Doug - We’re heating a channel that contains the gas that has material-like caesium that’s easy to ionise and then we take that hot gas and send it through an expansion nozzle through a magnetic field and at that point, we can take and produce the plasma, and separate the positive from the negative charges.

Chris - So, as the gas is going through that nozzle, and you’ve got this positive and negative charges because plus and minus charges are sensitive to a magnetic field. They can be guided in one direction or the other. Meaning, you can presumably push them onto a conductor which becomes negative and another conductor effectively becomes positive and then you’ve got an accumulation of charge with the potential difference.

Doug - That’s correct.

Chris - So, how does this actually then get deployed? How do you get the light into that channel and how much energy can you make this way?

Doug - Well, the amount of energy you can make is just dependent on how much radiation you take and focus on this channel. So, the direct answer to your question is it’s very scalable. It can be a small size or it can be large. We envision something as small as what would fit inside perhaps a container, like on a container ship. So, that’s so relatively large. But still, that’s still easily deployed to different locations like natural disasters or war zones, or developing countries. So, it’s a nice way to have power right away. By the way, once the sun goes down and photovoltaic stop working, we can take and heat this channel and we won't have as much efficiency, but we’ll still generate power. But it is the 60% efficiency that makes this technology very exciting.

Chris - How easy is it to actually construct an array of these so that you could then produce a big array to provide power for an environment, or a factory or something like that?

Doug - Well, as a scientist working in a lab, just engineering between the lab and actual applications. So, I’d like to say it’s easy, but this technology has been around for some time and what we’re doing is just a little bit different. We’re trying to improve this efficiency, actually reach the maximal efficiency by using superconducting magnets, high temperature superconductors that have trapped magnetic field in them, and as such, reaching very, very high overall magnetic fields on the order of 17 tesla. So, in doing that, we want to put those magnets very close to this very, very hot plasma, essentially, liquid nitrogen temperatures right next to something that’s ½ as hot as the sun.

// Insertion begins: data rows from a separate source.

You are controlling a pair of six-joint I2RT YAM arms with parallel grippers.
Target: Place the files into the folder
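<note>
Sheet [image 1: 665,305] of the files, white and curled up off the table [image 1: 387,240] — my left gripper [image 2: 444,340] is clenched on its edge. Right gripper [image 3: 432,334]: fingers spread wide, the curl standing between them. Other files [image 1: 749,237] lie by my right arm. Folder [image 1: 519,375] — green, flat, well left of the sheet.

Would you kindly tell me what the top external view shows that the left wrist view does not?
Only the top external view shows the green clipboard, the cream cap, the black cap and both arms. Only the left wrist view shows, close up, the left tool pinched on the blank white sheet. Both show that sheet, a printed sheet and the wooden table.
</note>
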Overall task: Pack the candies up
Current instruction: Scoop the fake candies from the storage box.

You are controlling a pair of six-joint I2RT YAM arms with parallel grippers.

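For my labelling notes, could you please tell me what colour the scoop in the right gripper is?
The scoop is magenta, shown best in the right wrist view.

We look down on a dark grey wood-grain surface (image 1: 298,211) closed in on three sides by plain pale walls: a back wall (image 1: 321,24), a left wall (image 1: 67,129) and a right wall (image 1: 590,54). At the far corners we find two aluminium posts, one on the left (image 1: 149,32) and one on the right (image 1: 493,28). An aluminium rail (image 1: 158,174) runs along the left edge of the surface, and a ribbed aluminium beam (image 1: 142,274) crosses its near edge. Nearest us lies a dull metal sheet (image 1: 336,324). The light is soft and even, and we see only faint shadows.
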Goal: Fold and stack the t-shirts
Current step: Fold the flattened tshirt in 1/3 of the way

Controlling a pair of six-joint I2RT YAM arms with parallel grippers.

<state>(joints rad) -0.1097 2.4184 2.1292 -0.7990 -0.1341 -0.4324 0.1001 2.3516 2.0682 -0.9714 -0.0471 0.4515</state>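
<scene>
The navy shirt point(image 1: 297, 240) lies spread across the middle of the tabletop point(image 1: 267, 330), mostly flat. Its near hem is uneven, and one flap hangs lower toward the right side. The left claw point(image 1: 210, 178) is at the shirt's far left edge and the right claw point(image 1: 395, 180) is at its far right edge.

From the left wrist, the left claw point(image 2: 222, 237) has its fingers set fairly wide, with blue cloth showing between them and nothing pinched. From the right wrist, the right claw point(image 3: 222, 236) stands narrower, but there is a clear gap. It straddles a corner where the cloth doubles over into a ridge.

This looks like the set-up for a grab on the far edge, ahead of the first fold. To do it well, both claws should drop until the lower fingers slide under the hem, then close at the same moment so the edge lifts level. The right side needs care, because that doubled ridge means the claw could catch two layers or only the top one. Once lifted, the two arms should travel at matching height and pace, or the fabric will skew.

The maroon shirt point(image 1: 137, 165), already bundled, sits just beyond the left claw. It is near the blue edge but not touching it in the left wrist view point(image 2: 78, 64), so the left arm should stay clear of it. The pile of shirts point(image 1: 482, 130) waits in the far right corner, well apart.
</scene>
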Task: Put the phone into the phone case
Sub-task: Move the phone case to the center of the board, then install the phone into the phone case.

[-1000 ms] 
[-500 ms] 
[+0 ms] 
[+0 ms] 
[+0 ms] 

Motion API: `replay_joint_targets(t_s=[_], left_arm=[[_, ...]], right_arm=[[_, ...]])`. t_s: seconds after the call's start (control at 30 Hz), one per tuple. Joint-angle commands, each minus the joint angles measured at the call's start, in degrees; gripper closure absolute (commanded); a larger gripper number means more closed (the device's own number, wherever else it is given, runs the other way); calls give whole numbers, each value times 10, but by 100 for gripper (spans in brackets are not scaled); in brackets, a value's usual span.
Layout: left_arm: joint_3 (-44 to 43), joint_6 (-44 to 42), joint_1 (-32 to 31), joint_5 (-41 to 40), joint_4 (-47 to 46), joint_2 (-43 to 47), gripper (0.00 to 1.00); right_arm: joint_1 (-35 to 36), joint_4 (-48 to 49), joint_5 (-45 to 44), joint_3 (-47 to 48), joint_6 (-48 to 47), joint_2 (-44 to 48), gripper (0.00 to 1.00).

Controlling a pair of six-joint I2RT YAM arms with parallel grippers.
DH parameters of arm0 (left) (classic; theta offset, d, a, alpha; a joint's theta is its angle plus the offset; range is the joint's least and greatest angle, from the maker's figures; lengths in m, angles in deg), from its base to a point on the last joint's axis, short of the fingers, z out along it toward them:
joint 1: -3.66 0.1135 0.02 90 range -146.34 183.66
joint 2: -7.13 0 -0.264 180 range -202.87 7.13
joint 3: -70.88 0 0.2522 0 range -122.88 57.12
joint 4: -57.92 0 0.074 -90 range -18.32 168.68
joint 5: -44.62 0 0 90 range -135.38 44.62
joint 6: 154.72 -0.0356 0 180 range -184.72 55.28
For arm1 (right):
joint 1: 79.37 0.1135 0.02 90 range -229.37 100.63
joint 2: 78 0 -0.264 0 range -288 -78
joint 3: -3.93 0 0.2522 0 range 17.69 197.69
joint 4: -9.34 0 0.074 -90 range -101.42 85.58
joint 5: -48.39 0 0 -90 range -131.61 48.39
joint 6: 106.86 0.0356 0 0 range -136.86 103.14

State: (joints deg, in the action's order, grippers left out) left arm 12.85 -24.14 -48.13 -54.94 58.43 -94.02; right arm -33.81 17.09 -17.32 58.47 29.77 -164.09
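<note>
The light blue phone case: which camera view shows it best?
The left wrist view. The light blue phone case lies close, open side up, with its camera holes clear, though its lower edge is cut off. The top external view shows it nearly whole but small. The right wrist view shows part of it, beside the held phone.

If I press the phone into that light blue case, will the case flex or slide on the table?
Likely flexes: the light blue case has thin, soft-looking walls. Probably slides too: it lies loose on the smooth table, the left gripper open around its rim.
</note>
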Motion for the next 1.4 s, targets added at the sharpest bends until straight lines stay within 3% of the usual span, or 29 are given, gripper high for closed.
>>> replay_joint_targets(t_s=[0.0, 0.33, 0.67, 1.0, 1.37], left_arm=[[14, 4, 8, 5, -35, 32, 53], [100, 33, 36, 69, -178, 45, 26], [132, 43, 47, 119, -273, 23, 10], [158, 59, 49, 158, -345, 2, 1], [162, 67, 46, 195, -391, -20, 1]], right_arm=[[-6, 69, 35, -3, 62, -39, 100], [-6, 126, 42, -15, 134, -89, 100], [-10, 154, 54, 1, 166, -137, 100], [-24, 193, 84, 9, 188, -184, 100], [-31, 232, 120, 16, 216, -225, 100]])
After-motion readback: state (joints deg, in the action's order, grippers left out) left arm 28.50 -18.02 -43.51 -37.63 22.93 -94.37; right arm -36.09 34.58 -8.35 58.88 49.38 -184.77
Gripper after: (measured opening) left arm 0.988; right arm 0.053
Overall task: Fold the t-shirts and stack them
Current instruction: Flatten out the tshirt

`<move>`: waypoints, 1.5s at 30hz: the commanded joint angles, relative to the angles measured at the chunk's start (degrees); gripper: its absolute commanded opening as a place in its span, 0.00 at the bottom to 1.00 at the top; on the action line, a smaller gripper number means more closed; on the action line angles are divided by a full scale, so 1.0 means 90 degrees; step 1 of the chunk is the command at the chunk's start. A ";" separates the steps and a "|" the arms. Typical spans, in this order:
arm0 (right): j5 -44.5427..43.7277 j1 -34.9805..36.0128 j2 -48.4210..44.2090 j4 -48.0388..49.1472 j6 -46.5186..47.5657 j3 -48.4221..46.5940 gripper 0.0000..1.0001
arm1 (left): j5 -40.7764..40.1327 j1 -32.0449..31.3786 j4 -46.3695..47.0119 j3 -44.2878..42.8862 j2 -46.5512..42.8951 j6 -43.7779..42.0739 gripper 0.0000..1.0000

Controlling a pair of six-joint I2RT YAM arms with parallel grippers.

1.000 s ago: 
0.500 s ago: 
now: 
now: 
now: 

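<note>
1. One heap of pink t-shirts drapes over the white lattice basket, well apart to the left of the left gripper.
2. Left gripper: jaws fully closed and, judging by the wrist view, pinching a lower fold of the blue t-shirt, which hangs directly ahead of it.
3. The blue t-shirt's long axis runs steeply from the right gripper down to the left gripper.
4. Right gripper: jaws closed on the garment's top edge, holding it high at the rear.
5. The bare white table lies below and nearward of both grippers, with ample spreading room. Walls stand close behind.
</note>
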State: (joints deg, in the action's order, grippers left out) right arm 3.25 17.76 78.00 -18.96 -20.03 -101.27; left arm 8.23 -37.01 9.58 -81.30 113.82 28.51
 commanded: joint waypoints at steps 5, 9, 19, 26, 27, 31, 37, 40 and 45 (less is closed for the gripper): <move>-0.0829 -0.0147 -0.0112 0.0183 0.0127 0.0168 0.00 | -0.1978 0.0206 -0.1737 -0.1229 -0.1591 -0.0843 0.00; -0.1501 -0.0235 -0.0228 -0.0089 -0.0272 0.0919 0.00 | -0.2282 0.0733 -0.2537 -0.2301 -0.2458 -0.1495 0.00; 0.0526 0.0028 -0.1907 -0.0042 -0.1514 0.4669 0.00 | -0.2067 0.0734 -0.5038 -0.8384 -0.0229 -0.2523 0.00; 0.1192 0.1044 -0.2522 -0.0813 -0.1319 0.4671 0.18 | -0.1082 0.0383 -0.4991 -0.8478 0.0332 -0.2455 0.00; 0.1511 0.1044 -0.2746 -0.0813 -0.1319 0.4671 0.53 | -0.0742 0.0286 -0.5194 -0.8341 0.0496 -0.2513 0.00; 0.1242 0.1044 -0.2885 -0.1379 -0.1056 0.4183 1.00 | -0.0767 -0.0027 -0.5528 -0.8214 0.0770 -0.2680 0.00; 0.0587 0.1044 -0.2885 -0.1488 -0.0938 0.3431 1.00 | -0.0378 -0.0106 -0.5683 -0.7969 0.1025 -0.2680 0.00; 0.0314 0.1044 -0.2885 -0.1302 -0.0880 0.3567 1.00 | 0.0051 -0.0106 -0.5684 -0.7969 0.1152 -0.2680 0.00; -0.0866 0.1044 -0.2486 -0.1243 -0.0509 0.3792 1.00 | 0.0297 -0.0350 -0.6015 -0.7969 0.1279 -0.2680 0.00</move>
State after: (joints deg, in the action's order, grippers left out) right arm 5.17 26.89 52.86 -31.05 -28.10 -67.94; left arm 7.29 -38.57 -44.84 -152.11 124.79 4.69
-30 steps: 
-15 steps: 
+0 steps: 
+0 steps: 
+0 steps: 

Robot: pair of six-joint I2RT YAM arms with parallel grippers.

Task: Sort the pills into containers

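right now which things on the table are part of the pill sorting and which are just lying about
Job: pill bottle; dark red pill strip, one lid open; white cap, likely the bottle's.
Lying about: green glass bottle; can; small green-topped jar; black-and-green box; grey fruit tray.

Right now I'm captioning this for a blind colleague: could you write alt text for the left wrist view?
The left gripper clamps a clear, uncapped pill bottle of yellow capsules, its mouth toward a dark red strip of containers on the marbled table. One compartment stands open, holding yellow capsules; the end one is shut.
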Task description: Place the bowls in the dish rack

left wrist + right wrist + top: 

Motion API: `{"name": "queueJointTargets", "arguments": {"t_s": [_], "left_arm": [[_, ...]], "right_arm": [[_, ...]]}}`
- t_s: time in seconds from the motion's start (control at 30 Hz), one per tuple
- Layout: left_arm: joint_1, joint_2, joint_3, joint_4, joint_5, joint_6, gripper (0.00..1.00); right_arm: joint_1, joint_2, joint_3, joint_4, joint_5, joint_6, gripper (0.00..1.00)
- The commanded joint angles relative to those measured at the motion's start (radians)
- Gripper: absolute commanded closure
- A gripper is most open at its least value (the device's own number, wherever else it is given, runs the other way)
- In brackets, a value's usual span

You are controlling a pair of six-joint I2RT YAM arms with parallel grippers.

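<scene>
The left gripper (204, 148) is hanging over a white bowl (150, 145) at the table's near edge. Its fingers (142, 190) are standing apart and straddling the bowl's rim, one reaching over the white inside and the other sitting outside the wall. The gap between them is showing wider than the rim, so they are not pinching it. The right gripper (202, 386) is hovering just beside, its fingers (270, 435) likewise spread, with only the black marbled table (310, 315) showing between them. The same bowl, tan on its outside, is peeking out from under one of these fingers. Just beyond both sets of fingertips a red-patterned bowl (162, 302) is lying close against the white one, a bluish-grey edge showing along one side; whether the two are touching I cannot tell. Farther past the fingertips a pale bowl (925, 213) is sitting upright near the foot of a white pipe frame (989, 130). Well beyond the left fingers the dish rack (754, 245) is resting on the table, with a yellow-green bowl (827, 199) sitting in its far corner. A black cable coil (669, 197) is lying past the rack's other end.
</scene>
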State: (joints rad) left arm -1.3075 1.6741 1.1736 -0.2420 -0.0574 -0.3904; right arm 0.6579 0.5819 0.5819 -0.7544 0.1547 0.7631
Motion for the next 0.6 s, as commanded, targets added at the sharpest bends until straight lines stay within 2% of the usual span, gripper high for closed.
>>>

Chris - That’s quite an engineering challenge, isn’t it? So, how are you doing that and stopping the very, very hot thing, making very, very cold thing become very, very hot?

Doug - First of all, the materials we use have to be special and it is very difficult. It’s a real stacking of functionalities here, in terms of needing refractory materials like ceramics as insulators, but also, electrodes made from something like platinum, something that would survive these high temperatures. But to get something very cold next to something very hot, we need to have a lot of special thermal isolation and to do that, we’re using some technologies that are currently being used for electronics such as microchannel cooling. If you make the channels of the material extremely small, they have a very high surface and then can take and absorb any of that heat, and take it away so you don’t warm up your magnets. Warming up the magnets was something that was found with this approach from long ago. If you warm up a conventional magnet, it will destroy the magnetic field as well.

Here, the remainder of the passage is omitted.